Nevertheless, the People’s Daily itself did manage to locate some friendlier foreign voices -- releasing a bilingual online video in which a group of foreign students studying at universities in Beijing praised Xi -- who they describe by his popular nickname Xi Dada, or Big Daddy Xi -- as, among other things, cute, wise, humble and resolute. One American student said he was "handsome and super charismatic," while a South Korean student said she would be very lucky if the man she married was like the Chinese leader. There was no reference to the crackdown on civil liberties that Xi has presided over, which human rights groups describe as the worst China has seen for some two decades.
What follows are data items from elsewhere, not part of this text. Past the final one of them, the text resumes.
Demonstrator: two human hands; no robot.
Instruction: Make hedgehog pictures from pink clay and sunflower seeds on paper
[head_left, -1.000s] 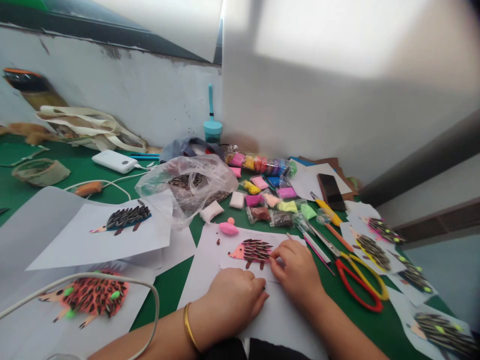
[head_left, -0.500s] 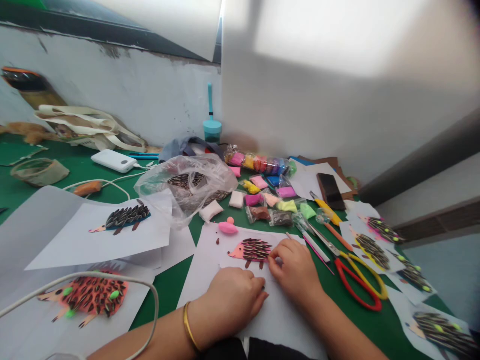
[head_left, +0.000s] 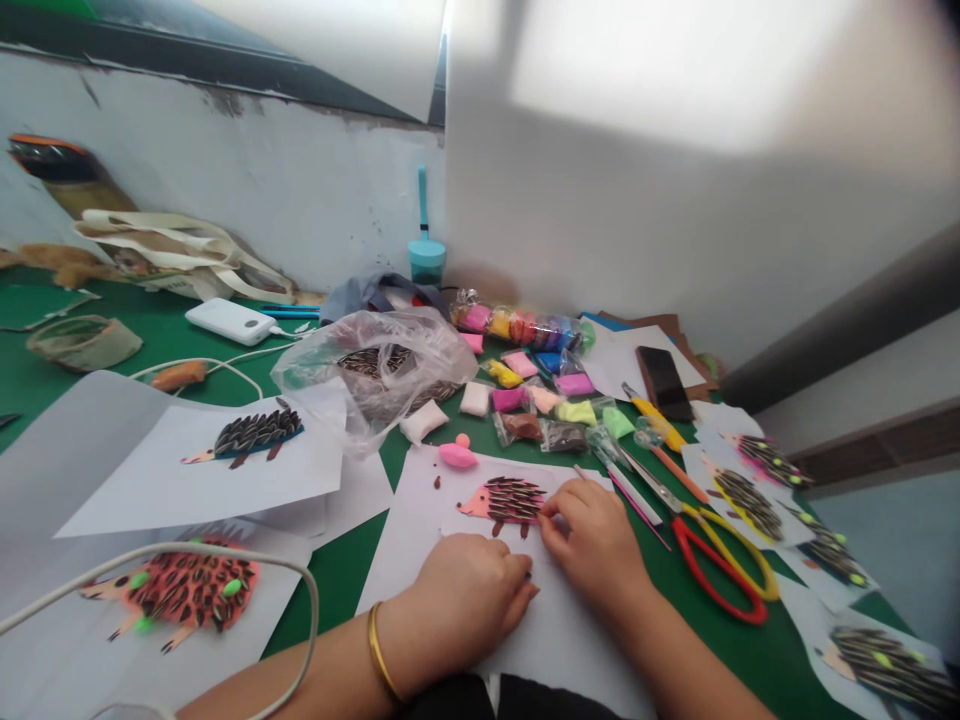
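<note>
The left grip (head_left: 465,598) lies nearest, clenched in a loose fist, knuckles down on the white sheet (head_left: 416,505). I cannot tell whether it holds anything. Just beside it to the right, the right grip (head_left: 592,545) rests on the same sheet with its fingertips (head_left: 546,513) pinched together. What they pinch is too small to tell.

The pink hedgehog (head_left: 504,499) lies flat on the sheet just beyond both grips. Its rear edge touches the right fingertips, and its snout points left, clear of the left grip. A pink lump (head_left: 457,456) sits past it at the sheet's far edge. Scissors (head_left: 720,570) lie on the green bench (head_left: 337,570) right of the right grip.

Farther back are coloured packets (head_left: 525,390) and a clear bag (head_left: 382,370) of seeds, with a phone (head_left: 661,380) near the wall.
</note>
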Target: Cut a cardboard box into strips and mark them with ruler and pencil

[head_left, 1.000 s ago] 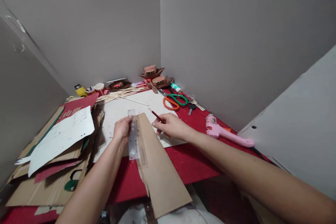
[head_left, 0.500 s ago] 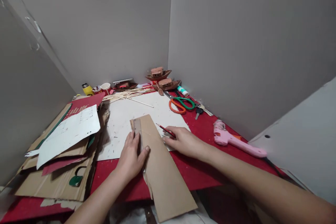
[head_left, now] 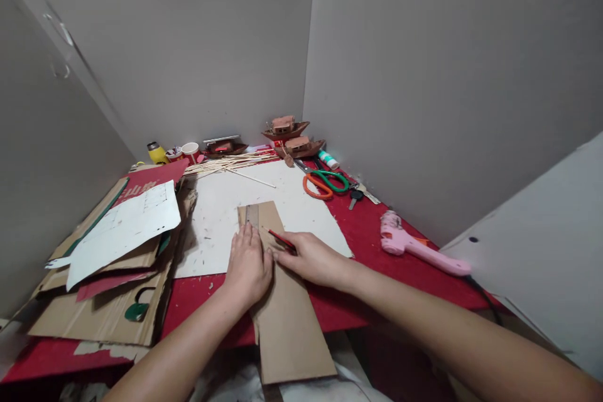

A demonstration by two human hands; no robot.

The slickly edited video was a reminder of the combination of "positive energy" -- Xi’s new euphemism for propaganda -- and modern techniques that China’s leader seeks from the nation’s media. And in another sign of China’s growing effort to put its message across internationally, its official English-language newspaper, the China Daily, announced that it had arranged for a 48-page supplement on China to be included in the print editions and websites of the Washington Post, the Wall Street Journal and the Seattle Times, “the first time that a media organization from China has supplied news pages on such a large scale to leading foreign newspapers during a major event.”

China has also paid for a 30-second film to be screened on a giant billboard in Times Square during Xi’s visit. The film, made by the Chinese People's Association for Friendship with Foreign Countries, under the title "Different but not distant," depicts what the China Daily described as "symbols of Chinese and American culture, including Chinese calligraphy, an American cowboy, a Peking opera singer and Western and Chinese chess boards."